- _DATA BELOW_
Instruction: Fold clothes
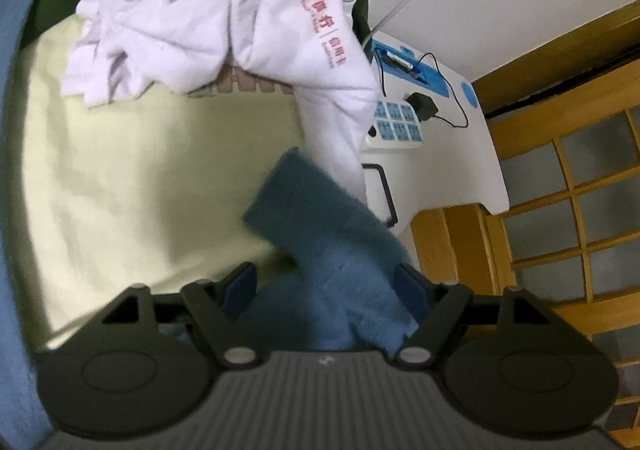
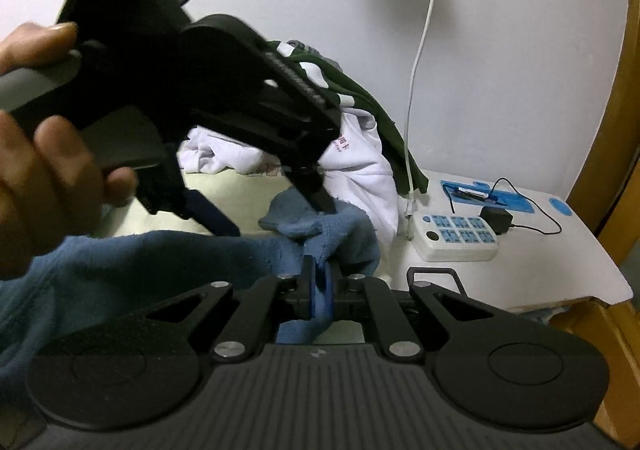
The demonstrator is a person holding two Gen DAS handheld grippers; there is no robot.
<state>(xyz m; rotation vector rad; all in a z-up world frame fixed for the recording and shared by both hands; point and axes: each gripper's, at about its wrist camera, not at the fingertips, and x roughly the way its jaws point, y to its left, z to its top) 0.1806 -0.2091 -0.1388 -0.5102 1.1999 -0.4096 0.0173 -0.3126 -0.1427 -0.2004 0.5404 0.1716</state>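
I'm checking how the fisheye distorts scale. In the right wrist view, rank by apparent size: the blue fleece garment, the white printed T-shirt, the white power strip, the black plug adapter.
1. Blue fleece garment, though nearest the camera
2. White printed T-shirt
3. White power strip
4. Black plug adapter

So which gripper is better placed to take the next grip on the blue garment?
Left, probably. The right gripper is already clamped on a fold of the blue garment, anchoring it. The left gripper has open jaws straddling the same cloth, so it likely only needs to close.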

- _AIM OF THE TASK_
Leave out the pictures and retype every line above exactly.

- _ANSWER SECTION_
Instruction: Fold clothes
The demonstrator is a person holding two Gen DAS handheld grippers; there is no robot.
<state>(xyz m; rotation vector rad; all in a z-up world frame fixed for the recording and shared by both hands; point and axes: each gripper's, at about its wrist camera, not at the fingertips, and x roughly the way its jaws point, y to its left, z to its top) 0.1806 -0.2091 -0.1388 -0.5102 1.1999 -0.4096 0.0173 -0.3126 -0.1427 -0.2004 0.5404 0.1716</state>
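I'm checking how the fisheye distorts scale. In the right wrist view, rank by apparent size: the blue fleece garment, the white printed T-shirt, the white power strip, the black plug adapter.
1. Blue fleece garment, though nearest the camera
2. White printed T-shirt
3. White power strip
4. Black plug adapter

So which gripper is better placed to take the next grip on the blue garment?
Left, probably. The right gripper is already clamped on a fold of the blue garment, anchoring it. The left gripper has open jaws straddling the same cloth, so it likely only needs to close.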

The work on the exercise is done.